_Dataset excerpts_
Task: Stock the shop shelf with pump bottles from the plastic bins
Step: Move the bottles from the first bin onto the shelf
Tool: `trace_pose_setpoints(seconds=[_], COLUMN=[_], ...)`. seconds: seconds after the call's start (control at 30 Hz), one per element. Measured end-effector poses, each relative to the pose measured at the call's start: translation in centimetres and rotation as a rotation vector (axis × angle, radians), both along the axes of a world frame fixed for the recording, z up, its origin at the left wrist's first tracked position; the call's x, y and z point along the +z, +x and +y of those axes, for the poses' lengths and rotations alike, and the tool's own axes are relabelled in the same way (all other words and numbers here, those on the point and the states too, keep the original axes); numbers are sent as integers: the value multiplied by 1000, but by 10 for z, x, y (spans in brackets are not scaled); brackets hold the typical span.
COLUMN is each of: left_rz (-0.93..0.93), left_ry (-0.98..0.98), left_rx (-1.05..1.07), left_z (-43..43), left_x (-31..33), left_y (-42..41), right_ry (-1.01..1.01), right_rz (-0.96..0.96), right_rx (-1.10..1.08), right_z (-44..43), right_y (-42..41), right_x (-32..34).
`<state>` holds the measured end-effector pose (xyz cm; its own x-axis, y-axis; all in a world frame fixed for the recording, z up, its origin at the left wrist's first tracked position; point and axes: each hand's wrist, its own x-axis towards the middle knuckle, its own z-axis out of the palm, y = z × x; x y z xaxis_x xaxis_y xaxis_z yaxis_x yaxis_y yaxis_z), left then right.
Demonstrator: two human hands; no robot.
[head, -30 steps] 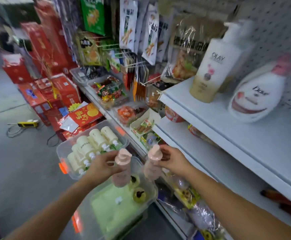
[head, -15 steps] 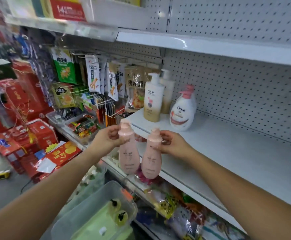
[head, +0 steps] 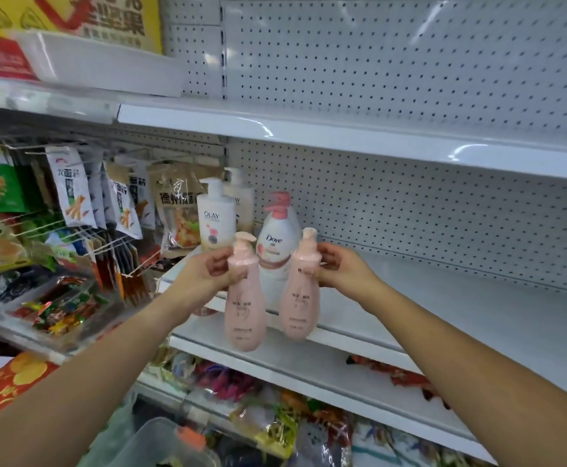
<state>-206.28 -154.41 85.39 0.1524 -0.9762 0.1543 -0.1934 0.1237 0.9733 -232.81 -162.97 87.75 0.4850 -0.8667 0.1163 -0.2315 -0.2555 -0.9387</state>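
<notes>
My left hand (head: 204, 276) grips the neck of a pink pump bottle (head: 244, 308), which hangs in front of the white shelf (head: 477, 318). My right hand (head: 341, 269) holds a second pink pump bottle (head: 299, 298) by its neck, slightly higher and nearer the shelf edge. Both bottles are upright and in the air, side by side without touching. Behind them on the shelf stand two cream Olay pump bottles (head: 215, 219) and a white Dove bottle (head: 277, 244) with a pink pump.
A clear plastic bin (head: 160, 443) shows at the bottom edge. Hanging snack packets (head: 73, 197) and trays of sweets (head: 56, 311) fill the left. An upper shelf (head: 342, 136) overhangs. Packaged goods lie on the lower shelf (head: 309, 369). The white shelf runs bare to the right of the Dove bottle.
Both hands have lifted the two pink bottles up out of the bin area to shelf height. My view has risen from the bins to the shelf.
</notes>
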Motion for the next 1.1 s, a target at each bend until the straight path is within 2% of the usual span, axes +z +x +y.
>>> trace_pose_setpoints(seconds=[0.27, 0.43, 0.77, 1.1], left_rz=[-16, -11, 49, 52], left_ry=[-15, -7, -21, -38], left_rx=[-182, -208, -241, -261], left_z=[-60, -83, -108, -119], left_x=[13, 14, 10, 2], left_y=[9, 6, 2, 5], right_ry=[-63, -85, -89, -82], right_rz=[-6, 5, 91, 78], right_rx=[-198, -291, -350, -363], right_z=[-37, -56, -115, -159], right_y=[-1, -5, -7, 9], right_x=[8, 13, 19, -1])
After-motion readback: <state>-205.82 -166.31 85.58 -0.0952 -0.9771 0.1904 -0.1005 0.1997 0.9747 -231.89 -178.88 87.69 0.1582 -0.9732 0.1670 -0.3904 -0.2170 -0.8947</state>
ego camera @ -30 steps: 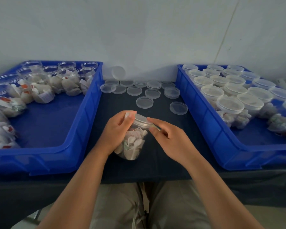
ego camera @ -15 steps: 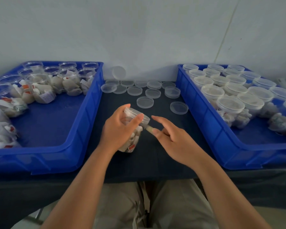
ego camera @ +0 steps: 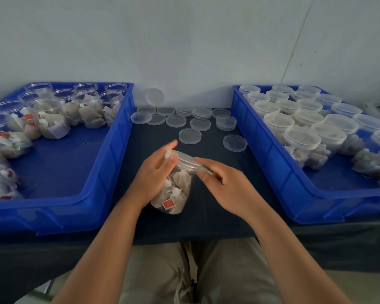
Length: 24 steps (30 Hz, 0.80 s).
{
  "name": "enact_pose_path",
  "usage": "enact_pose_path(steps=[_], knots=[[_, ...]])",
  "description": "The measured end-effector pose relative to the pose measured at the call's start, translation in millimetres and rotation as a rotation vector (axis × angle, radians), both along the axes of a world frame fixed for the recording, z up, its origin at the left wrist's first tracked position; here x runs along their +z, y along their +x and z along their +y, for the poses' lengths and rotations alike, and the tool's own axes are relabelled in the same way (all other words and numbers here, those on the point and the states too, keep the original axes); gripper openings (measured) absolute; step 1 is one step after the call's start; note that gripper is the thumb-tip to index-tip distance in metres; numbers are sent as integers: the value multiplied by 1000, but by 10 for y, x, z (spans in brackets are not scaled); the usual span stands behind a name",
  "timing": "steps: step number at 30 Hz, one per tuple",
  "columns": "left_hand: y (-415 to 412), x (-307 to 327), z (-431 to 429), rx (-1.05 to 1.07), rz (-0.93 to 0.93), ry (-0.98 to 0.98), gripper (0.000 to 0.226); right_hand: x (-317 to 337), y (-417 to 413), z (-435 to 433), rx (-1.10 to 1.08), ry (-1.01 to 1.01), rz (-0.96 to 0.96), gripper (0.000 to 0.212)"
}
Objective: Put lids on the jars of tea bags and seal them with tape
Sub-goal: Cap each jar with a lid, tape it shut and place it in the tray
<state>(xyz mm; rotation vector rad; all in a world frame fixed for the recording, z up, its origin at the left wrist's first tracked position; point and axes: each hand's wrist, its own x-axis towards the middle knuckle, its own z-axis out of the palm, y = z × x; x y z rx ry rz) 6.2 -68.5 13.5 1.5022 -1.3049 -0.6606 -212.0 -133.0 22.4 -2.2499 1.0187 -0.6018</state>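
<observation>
Between the two blue bins, over the dark table (ego camera: 206,218), the person is holding one jar (ego camera: 173,191) of tea bags tilted, its top leaning toward the right. Its lid (ego camera: 185,161) is already sitting on it. The left hand (ego camera: 155,175) is wrapping round the jar's body, thumb pressing near the lid, forefinger sticking out free. The right hand (ego camera: 227,184) is pinching something pale and thin at the lid's rim between thumb and forefinger. It is looking like a strip of tape (ego camera: 206,170), though blur is keeping me from being sure. I am judging this jar to be mid-seal: capped, with the tape only starting to go on.

As for the whole job, the right bin (ego camera: 272,156) is holding a crowd of lidded jars (ego camera: 303,139), so I am taking those as done; whether tape is on them is too small to tell. The left bin (ego camera: 110,150) is holding open jars (ego camera: 51,119) waiting without lids, and loose lids (ego camera: 189,136) are lying on the table behind the hands. Plenty is remaining.
</observation>
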Motion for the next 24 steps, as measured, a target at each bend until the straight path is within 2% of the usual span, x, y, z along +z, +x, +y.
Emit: enact_pose_path(steps=[2,6,7,11,15,17,24], knots=[[-59,28,48,138,-90,-76,49,-5,-6,43,-33,-26,7,43],[-316,31,71,159,-323,47,104,-22,28,98,-76,-76,38,42],[-359,16,54,199,-341,58,110,-16,33,112,-75,-77,38,43],[-284,12,4,236,-264,29,91,27,-14,138,-19,16,-15,48],[-118,66,4,109,-199,-30,70,91,-55,126,64,28,49,19],[-73,91,-6,66,-163,-44,61,131,-27,115,107,10,98,19],[-25,63,-43,63,-172,-17,75,256,52,132,69,-6,158,22]])
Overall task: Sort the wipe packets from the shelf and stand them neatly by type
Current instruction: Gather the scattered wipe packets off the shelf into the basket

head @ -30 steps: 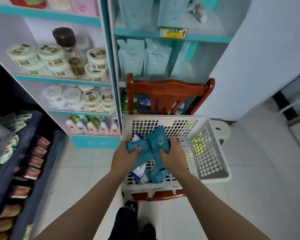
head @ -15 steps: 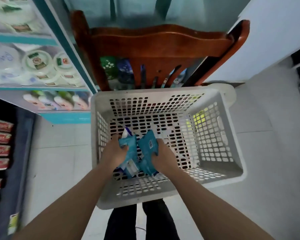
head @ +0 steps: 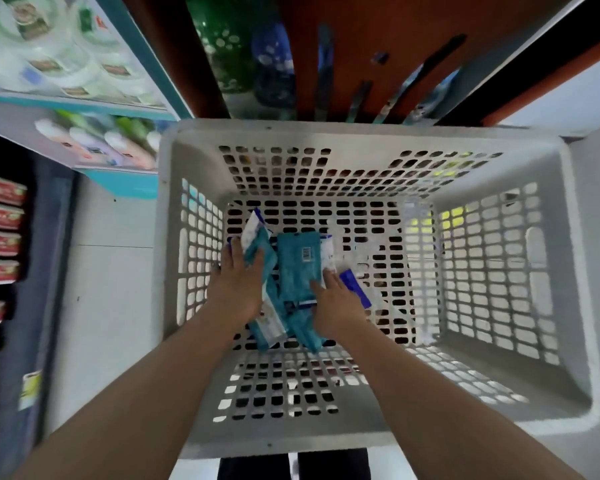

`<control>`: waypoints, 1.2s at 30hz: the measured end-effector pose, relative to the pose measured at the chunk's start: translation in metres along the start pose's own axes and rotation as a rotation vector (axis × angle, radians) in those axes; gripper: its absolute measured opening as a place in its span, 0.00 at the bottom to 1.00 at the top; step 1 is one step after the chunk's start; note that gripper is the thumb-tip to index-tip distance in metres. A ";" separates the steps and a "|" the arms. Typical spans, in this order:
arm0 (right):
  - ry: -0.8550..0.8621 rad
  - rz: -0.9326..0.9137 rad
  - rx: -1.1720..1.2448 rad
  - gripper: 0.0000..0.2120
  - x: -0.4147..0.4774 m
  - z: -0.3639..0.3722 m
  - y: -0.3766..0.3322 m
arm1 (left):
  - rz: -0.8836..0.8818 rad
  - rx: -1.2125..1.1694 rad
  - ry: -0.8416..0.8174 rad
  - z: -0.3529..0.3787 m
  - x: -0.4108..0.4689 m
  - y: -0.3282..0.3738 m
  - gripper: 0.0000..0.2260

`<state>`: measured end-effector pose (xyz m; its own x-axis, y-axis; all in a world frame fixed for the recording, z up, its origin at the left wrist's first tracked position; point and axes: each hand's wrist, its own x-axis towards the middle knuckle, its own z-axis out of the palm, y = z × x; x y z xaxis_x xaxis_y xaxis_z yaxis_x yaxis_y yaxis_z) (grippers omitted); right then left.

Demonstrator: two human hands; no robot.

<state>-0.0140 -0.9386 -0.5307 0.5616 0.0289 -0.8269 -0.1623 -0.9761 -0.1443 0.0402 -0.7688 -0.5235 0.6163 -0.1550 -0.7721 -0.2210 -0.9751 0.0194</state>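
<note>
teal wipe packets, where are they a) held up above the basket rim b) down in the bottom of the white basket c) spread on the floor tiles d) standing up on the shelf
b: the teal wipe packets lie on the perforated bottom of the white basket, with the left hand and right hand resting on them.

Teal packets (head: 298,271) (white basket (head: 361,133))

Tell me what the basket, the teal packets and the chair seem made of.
The basket looks like white moulded plastic, matte, with grid holes. The teal wipe packets are likely soft plastic film: slightly shiny, creased, barcode printed. The chair seems varnished reddish-brown wood, though blurred.
</note>
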 end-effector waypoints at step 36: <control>0.860 -0.931 -0.418 0.18 -0.330 -0.183 -0.243 | -0.702 -0.157 0.873 -0.115 -0.448 -0.144 0.13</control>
<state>-0.0113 -0.7501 -0.1234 0.6811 0.7232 0.1146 0.7311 -0.6632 -0.1599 -0.1173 -0.5769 -0.1074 0.8970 0.4374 0.0634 0.4419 -0.8895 -0.1164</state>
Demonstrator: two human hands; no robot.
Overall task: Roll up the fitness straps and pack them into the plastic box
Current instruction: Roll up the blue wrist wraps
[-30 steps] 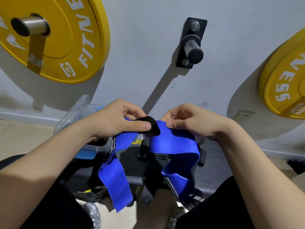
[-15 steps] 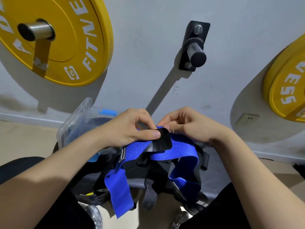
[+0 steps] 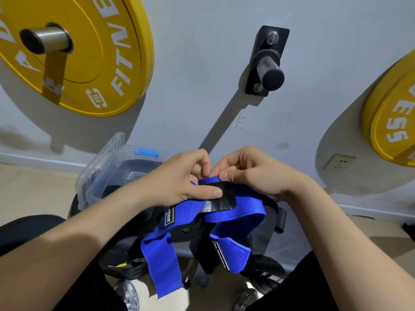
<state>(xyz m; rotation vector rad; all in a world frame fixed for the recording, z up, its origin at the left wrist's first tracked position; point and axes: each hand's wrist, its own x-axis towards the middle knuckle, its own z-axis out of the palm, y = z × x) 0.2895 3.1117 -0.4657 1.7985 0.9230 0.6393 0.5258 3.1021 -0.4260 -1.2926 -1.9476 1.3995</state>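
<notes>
Your left hand [image 3: 179, 182] pinches the blue fitness strap [image 3: 238, 209] just right of the clear plastic box [image 3: 107, 173]. Its thumb lies along the strap's black patch [image 3: 222, 196] and its fingers are curled behind. Your right hand [image 3: 253, 173], farther right of the box and close against the left, grips the strap's top edge between thumb and curled fingers. Two loose ends of the strap hang below and right of the box. The box is open, with its lid raised at its left side and a blue latch [image 3: 146, 153] on its far edge. A yellow weight plate [image 3: 89, 52] hangs on the wall above the box.
</notes>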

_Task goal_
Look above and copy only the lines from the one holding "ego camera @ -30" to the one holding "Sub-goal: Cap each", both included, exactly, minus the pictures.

_Written answer_
ego camera @ -30 steps: 
ego camera @ -15 steps: 
ego camera @ +0 steps: 
Length: 24 steps (30 Hz, 0.80 s).
{
  "name": "enact_pose_path",
  "usage": "enact_pose_path(steps=[_], knots=[[_, ...]])",
  "description": "The measured end-effector pose relative to the pose measured at the call's start, translation in millimetres and rotation as a rotation vector (axis × angle, radians), both along the axes of a world frame fixed for the recording, z up, its origin at the left wrist's first tracked position; here x runs along their +z, y along their +x and z along their +y, for the poses' lengths and rotations alike, and the tool's own axes are relabelled in the same way (all other words and numbers here, those on the point and the states too, keep the original axes); gripper openings (measured) absolute; step 1 is one step after the call's start; note that gripper is the thumb-tip to index-tip distance in metres; numbers are sent as integers: the value multiplied by 1000, but by 10 for y, x, z (spans in brackets are not scaled); the usual span stands behind a name",
  "timing": "steps: step number at 30 Hz, one per tuple",
  "columns": "left_hand: y (-415 to 412), x (-307 to 327), z (-431 to 429), rx (-1.05 to 1.07), rz (-0.93 to 0.93), ry (-0.98 to 0.98), gripper (0.000 to 0.226); right_hand: x (-317 to 337), y (-417 to 413), z (-435 to 433), rx (-1.10 to 1.08), ry (-1.01 to 1.01), rz (-0.96 to 0.96), gripper (0.000 to 0.212)"
}
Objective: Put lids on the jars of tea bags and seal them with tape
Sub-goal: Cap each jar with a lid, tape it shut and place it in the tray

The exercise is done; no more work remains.